Natürlich kann Deaver nicht jederzeit punkten. Der talentierte Mörder zählt in der deutschen Fassung mehr als 600 Druckseiten. Selbst für einen Thriller auf mehreren Ebenen ist das eine Breite, die auf Kosten der Handlungsstringenz geht. Hier kann Deaver nicht der Versuchung widerstehen, gleich zwei Ereignisstränge anzuflanschen, die mit dem Zentralgeschehen nichts zu tun haben. Er versucht dies zu ‚tarnen‘, indem er prominente Figuren - hier Amelia Sachs sowie den Jung-Cop Pulaski - in private Schwierigkeiten bringt, die ‚nebenbei‘ gelöst werden ‚müssen‘.
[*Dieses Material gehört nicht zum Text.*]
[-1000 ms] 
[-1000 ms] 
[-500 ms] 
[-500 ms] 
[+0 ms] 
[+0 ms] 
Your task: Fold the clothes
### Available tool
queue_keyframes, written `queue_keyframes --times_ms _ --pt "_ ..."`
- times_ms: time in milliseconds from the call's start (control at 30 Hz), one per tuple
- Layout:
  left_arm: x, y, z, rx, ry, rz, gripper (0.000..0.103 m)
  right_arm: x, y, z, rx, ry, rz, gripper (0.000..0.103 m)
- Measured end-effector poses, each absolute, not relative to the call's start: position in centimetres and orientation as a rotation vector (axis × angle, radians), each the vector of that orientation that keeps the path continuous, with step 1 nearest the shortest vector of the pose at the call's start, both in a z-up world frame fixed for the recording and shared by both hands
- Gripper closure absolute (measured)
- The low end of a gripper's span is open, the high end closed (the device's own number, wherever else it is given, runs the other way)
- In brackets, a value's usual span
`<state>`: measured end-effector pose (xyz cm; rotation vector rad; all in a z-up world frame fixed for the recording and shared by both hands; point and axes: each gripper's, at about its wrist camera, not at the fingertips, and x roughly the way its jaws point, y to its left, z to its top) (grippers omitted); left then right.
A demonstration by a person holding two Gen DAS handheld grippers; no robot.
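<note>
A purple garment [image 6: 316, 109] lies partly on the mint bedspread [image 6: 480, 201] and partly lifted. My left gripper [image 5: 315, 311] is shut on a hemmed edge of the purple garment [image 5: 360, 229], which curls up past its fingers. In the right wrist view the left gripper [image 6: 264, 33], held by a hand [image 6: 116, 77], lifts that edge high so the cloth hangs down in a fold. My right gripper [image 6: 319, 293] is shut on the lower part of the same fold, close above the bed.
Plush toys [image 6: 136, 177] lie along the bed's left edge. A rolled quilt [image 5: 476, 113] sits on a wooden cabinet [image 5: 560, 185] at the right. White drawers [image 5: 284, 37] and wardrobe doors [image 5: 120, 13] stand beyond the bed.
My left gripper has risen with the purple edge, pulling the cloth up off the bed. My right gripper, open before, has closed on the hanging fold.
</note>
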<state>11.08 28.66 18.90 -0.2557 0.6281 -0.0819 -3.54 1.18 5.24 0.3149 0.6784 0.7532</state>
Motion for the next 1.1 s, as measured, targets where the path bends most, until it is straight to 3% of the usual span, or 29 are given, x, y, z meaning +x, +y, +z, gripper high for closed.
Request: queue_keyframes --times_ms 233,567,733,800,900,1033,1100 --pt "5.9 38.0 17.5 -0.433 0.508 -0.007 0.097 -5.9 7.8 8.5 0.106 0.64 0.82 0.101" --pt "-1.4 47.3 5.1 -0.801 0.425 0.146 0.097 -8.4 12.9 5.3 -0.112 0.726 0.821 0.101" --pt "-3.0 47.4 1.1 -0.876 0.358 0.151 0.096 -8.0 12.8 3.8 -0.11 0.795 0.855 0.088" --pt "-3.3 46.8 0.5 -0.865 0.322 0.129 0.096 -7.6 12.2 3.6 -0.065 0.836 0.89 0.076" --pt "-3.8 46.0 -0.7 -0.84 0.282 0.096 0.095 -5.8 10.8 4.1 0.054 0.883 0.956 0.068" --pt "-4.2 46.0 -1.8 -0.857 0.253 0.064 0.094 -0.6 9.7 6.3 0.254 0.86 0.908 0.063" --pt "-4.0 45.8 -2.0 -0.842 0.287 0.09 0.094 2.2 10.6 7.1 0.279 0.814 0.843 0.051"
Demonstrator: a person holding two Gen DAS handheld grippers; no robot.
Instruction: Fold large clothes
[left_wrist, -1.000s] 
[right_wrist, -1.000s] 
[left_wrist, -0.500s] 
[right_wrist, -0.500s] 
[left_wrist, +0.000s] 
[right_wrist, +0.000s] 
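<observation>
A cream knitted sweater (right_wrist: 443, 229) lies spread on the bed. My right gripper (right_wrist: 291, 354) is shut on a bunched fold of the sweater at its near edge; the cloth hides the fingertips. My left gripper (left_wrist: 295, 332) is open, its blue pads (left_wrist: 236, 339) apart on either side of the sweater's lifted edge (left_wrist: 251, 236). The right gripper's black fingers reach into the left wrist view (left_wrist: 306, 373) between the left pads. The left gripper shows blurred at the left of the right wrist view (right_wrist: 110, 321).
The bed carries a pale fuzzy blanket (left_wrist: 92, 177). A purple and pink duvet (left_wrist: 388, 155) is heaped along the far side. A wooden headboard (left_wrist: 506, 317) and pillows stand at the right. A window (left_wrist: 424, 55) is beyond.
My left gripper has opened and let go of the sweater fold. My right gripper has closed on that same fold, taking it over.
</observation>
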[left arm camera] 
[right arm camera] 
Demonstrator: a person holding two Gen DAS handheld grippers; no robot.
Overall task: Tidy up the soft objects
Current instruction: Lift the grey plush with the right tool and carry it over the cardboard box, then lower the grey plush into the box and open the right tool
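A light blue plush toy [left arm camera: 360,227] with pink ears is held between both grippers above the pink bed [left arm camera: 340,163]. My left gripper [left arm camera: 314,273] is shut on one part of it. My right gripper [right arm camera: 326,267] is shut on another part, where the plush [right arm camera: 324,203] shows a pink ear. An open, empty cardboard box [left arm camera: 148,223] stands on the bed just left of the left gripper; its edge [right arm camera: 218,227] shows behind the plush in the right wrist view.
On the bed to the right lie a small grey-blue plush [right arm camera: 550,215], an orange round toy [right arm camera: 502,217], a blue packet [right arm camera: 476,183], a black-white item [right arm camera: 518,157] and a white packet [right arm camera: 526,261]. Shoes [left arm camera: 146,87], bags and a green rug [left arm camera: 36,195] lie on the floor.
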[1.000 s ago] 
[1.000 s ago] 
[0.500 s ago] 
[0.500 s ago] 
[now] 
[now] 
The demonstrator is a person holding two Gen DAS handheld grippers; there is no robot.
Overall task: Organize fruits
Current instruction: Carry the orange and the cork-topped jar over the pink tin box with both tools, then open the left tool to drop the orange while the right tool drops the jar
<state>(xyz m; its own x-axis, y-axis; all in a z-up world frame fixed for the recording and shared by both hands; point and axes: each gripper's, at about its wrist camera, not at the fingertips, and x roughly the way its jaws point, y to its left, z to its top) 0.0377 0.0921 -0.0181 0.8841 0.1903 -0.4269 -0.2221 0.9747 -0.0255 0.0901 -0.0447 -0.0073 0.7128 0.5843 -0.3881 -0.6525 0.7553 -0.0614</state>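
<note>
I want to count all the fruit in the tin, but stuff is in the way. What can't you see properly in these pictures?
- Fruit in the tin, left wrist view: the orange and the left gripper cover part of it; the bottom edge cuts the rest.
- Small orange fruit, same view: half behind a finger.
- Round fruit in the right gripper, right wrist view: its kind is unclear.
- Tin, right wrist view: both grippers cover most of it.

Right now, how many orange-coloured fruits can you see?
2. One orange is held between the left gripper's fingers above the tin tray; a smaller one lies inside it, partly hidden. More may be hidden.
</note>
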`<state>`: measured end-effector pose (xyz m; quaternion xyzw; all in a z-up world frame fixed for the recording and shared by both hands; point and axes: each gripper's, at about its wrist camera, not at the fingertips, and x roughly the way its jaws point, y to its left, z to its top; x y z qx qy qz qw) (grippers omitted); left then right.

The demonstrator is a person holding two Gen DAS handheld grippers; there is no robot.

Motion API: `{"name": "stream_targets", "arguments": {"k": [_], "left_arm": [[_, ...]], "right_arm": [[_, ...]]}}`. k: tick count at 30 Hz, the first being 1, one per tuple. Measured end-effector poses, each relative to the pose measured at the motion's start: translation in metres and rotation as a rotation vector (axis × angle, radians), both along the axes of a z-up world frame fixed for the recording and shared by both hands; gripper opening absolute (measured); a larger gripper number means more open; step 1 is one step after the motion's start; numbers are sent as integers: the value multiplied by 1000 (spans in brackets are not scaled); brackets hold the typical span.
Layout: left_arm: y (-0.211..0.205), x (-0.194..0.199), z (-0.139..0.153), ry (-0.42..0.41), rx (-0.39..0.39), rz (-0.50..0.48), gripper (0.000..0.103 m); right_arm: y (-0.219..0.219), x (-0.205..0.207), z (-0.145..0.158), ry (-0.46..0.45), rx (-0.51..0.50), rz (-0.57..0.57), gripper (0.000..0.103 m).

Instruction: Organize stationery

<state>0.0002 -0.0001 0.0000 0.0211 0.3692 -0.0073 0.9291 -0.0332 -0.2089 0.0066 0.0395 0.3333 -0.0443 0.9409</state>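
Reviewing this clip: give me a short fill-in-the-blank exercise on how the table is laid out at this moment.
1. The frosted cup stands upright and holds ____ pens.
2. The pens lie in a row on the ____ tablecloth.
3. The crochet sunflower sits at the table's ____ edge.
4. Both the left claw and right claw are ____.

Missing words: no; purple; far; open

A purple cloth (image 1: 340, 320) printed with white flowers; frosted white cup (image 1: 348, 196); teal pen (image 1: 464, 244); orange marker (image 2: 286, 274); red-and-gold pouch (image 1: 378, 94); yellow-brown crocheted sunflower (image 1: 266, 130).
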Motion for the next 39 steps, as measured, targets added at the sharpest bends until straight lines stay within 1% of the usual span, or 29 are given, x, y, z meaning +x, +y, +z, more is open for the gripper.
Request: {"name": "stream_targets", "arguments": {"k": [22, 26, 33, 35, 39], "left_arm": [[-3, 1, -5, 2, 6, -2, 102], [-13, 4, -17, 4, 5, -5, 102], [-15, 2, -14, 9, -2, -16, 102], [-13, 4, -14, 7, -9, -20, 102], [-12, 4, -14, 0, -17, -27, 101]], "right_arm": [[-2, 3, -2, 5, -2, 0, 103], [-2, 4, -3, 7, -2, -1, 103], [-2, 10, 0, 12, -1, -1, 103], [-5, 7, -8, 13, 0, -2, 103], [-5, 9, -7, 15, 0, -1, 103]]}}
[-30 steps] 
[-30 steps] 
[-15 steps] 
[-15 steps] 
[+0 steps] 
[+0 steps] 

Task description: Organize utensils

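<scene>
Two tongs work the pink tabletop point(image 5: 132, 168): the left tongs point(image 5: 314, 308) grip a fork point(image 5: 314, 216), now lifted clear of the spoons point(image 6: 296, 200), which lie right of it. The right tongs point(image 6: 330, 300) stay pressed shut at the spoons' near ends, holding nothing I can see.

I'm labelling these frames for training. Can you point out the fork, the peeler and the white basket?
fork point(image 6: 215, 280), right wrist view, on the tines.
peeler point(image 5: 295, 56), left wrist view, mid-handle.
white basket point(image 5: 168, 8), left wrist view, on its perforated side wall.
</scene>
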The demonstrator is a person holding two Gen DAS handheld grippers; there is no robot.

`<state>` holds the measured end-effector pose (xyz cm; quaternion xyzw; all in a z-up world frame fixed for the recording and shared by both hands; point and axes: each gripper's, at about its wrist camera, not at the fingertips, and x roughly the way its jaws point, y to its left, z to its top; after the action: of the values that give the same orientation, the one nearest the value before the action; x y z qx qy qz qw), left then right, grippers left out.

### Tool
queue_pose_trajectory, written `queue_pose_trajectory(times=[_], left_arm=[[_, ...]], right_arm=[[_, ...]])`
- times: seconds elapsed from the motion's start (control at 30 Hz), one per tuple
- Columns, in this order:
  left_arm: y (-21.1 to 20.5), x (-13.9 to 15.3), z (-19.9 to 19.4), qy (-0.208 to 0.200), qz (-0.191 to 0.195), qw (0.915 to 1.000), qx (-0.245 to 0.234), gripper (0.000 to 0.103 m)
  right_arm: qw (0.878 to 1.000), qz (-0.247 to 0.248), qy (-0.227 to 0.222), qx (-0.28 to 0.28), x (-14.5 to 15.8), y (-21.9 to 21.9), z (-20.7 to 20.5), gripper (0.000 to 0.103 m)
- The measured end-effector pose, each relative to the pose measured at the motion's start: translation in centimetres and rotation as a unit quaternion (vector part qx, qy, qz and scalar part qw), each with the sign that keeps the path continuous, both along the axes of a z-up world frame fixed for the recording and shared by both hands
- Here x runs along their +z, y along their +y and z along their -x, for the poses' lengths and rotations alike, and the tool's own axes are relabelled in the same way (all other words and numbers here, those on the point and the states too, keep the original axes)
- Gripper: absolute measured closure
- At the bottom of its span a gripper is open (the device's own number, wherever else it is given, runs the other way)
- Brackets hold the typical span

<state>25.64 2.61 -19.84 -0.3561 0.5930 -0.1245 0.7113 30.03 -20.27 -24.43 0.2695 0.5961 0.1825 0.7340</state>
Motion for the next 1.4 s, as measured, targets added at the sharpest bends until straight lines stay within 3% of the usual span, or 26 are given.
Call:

Ansonsten alles wie gewohnt = gewünscht

Solche Als-ob-Verwicklungen verdeutlichen ein Problem, vor dem primär die Autoren erfolgreicher Serien stehen: Jede Folge soll Neues und Spannendes bringen, ohne jedoch von der Leserschaft liebgewonnene Fundamente ins Wanken zu bringen. Also darf Deaver zwar Differenzen in der Beziehung Rhyme/Sachs andeuten, ohne diese jedoch ausarten zu lassen: In einer Serie muss es Konstanten geben, was den Verfasser zwingt sich Krisen auszudenken, die sich im Rahmen der Story überwinden lassen. Taktisch geschickt lappen einige offenen Fragen in den nächsten Band über, zu der die Leser ebenfalls greifen sollen. Deshalb bekommt Rhyme eine ‚Praktikantin‘, die ebenfalls im Rollstuhl sitzt, selbstverständlich trotzdem klug sowie bildschön ist und womöglich ihrem Mentor näherkommen und für Konflikte sorgen wird.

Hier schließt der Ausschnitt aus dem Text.